#### WHAT IS REQUIRED:
Of all the entries below, only the lines from the one with "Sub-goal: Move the" up to and including the one with "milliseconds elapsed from" are to be duplicated exactly.

──────

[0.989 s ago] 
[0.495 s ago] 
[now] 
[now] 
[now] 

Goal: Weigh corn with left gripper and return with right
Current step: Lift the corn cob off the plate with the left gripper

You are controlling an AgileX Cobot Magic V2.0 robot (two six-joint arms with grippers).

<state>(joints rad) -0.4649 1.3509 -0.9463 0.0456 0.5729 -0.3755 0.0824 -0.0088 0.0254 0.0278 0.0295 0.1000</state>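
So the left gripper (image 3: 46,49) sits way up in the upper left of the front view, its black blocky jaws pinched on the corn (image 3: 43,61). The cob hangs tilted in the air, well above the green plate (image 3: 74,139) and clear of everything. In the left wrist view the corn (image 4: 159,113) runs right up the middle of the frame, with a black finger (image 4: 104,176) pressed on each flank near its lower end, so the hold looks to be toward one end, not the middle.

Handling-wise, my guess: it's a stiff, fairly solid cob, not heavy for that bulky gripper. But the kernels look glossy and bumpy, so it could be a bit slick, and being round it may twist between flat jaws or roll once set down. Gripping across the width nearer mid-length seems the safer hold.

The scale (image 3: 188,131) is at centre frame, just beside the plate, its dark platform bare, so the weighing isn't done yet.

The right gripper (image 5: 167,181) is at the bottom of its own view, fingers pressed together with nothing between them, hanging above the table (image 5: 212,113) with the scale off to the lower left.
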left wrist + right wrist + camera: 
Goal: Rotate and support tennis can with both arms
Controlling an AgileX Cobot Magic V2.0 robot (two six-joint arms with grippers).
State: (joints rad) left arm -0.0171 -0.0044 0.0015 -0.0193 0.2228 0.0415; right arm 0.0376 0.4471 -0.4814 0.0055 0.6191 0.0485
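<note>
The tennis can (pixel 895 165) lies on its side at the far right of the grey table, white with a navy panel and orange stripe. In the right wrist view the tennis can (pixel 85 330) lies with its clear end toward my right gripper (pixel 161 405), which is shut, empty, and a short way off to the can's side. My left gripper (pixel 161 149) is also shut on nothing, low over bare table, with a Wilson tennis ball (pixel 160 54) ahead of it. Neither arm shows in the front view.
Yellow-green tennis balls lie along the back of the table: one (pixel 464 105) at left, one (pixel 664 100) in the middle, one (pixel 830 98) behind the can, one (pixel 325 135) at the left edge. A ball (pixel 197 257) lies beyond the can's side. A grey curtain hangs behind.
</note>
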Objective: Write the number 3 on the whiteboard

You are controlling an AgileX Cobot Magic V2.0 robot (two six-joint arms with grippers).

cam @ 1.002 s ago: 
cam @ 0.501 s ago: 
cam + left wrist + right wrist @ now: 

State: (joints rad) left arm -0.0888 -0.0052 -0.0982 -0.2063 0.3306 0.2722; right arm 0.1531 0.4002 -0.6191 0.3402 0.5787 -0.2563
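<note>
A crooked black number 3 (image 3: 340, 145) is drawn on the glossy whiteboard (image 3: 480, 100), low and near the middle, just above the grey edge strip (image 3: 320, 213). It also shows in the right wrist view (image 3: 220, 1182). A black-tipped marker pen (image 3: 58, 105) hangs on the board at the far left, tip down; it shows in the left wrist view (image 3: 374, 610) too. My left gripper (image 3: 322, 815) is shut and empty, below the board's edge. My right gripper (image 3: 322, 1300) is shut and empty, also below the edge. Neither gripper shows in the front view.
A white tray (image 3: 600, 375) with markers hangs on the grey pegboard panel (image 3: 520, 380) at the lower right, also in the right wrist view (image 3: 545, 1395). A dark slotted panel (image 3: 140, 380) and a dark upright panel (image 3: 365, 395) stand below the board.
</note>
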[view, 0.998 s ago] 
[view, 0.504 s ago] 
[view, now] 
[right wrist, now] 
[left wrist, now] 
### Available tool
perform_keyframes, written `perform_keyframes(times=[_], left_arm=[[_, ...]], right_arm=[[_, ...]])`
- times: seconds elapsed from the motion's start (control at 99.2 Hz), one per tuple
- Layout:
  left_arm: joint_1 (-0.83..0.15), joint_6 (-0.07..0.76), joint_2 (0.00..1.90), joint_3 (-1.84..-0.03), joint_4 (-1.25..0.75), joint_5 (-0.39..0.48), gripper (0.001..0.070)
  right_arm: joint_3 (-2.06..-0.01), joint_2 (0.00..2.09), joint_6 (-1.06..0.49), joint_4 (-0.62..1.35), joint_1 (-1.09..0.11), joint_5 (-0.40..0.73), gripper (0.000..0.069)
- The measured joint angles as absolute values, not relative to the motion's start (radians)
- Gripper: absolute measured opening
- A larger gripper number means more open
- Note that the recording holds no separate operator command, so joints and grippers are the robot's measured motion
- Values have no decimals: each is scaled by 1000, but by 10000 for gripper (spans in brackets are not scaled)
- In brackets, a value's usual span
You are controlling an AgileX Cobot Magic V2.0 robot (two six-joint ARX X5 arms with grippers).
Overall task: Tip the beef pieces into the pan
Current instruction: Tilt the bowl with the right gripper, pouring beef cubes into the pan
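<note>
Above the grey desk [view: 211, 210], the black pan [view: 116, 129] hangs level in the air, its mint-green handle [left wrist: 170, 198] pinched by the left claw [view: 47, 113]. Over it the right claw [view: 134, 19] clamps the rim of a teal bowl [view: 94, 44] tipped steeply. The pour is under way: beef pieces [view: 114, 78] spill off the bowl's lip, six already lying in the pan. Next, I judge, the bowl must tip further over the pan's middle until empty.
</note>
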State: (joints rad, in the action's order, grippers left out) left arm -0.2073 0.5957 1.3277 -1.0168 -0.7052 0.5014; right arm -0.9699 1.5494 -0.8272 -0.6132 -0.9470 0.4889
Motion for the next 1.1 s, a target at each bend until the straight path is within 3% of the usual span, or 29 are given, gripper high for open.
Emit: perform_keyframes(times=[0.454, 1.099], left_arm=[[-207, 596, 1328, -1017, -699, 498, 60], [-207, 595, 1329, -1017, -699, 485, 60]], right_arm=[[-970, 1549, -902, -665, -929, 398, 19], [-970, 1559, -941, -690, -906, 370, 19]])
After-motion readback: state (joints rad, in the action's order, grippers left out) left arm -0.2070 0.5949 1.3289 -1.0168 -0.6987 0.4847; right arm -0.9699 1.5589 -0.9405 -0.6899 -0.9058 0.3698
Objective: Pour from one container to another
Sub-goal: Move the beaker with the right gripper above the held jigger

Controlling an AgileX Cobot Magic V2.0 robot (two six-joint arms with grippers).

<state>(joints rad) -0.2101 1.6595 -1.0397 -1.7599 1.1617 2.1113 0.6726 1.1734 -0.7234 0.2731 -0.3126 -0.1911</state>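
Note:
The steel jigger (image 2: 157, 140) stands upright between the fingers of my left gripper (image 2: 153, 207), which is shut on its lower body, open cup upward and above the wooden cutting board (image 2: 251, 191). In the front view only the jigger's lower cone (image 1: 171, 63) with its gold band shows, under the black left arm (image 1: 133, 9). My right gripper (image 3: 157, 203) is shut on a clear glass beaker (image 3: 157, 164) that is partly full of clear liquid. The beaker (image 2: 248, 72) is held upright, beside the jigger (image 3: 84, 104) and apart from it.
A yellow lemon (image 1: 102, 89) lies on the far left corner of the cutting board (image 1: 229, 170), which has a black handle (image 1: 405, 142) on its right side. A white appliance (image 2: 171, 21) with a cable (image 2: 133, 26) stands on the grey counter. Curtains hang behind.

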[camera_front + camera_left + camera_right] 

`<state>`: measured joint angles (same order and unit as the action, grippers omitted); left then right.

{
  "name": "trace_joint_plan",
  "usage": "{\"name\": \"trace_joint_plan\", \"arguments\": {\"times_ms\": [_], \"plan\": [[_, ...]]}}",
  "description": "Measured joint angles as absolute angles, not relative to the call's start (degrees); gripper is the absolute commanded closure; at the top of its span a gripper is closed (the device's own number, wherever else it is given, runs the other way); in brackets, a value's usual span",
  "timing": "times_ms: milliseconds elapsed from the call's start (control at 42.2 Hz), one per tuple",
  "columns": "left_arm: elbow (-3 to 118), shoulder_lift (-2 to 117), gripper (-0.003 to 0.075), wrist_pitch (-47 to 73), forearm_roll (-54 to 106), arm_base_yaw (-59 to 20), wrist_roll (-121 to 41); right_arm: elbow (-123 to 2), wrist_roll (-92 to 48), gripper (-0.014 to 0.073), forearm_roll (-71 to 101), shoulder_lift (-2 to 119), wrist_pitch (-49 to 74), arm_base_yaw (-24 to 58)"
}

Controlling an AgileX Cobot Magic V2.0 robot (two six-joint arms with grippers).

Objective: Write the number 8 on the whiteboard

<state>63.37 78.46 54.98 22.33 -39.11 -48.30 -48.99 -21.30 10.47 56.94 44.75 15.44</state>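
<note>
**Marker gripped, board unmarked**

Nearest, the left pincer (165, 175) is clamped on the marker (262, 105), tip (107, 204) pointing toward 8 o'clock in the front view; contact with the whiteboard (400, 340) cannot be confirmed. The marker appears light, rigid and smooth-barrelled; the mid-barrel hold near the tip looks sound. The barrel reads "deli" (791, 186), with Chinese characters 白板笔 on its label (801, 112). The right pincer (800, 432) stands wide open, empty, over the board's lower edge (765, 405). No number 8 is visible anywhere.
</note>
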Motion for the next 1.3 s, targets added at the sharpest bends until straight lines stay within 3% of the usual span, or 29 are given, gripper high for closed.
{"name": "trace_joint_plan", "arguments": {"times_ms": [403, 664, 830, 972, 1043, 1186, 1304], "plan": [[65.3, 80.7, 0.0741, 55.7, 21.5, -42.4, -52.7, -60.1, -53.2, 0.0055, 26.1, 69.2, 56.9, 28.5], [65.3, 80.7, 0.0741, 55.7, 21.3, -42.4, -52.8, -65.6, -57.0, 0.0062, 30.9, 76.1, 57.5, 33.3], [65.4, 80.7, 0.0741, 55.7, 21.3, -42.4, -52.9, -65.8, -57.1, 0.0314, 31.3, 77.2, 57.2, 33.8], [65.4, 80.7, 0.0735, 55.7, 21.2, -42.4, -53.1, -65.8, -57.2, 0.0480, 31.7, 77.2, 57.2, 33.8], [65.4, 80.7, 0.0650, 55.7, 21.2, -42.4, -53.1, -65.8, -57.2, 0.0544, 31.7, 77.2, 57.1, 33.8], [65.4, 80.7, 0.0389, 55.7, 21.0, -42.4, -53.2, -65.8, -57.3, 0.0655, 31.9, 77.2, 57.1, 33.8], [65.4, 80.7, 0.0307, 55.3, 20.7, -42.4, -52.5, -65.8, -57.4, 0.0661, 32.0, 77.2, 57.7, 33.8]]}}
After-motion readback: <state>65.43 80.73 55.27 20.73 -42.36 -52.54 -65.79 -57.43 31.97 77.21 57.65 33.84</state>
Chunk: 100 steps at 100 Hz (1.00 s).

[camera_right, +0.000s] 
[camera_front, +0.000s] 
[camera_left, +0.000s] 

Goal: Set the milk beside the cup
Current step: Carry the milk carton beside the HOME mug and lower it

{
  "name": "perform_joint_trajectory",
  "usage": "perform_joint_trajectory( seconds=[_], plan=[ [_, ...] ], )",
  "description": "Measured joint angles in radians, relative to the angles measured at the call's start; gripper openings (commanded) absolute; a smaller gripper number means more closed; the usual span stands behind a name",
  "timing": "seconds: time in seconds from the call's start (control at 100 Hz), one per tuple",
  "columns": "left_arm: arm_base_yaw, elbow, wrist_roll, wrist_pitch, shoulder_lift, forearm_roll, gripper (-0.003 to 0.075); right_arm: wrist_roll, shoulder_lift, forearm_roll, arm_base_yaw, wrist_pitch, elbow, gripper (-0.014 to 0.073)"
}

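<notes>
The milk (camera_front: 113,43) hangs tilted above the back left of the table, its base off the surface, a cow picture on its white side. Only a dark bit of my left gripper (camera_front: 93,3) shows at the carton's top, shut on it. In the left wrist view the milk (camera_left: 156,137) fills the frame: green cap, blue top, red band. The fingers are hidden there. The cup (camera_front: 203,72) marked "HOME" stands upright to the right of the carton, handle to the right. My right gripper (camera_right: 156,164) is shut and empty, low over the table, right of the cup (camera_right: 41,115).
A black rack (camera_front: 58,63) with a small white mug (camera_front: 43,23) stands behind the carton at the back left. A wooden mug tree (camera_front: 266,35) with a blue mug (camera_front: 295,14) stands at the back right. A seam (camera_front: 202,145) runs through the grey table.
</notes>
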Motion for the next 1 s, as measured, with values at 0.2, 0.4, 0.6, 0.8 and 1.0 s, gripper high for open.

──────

#### RESPONSE:
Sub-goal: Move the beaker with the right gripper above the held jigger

Controlling an AgileX Cobot Magic V2.0 robot (two six-joint arms with grippers).

<state>(joints rad) -0.2101 1.6595 -1.0397 -1.7599 1.1617 2.1113 0.6726 1.1734 -0.7234 0.2731 -0.3126 -0.1911</state>
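Note:
The steel jigger (image 2: 157, 140) stands upright between the fingers of my left gripper (image 2: 153, 207), which is shut on its lower body, open cup upward and above the wooden cutting board (image 2: 251, 191). In the front view only the jigger's lower cone (image 1: 171, 63) with its gold band shows, under the black left arm (image 1: 133, 9). My right gripper (image 3: 157, 203) is shut on a clear glass beaker (image 3: 157, 164) that is partly full of clear liquid. The beaker (image 2: 248, 72) is held upright, beside the jigger (image 3: 84, 104) and apart from it.
A yellow lemon (image 1: 102, 89) lies on the far left corner of the cutting board (image 1: 229, 170), which has a black handle (image 1: 405, 142) on its right side. A white appliance (image 2: 171, 21) with a cable (image 2: 133, 26) stands on the grey counter. Curtains hang behind.
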
[camera_front + camera_left + camera_right] 

`<state>`: measured joint angles (same order and unit as the action, grippers omitted); left then right.

{
  "name": "trace_joint_plan",
  "usage": "{\"name\": \"trace_joint_plan\", \"arguments\": {\"times_ms\": [_], \"plan\": [[_, ...]]}}",
  "description": "Measured joint angles as absolute angles, not relative to the call's start (degrees); gripper is the absolute commanded closure; at the top of its span a gripper is closed (the device's own number, wherever else it is given, runs the other way); in brackets, a value's usual span",
  "timing": "times_ms: milliseconds elapsed from the call's start (control at 42.2 Hz), one per tuple",

Nothing more remains to be added to the answer.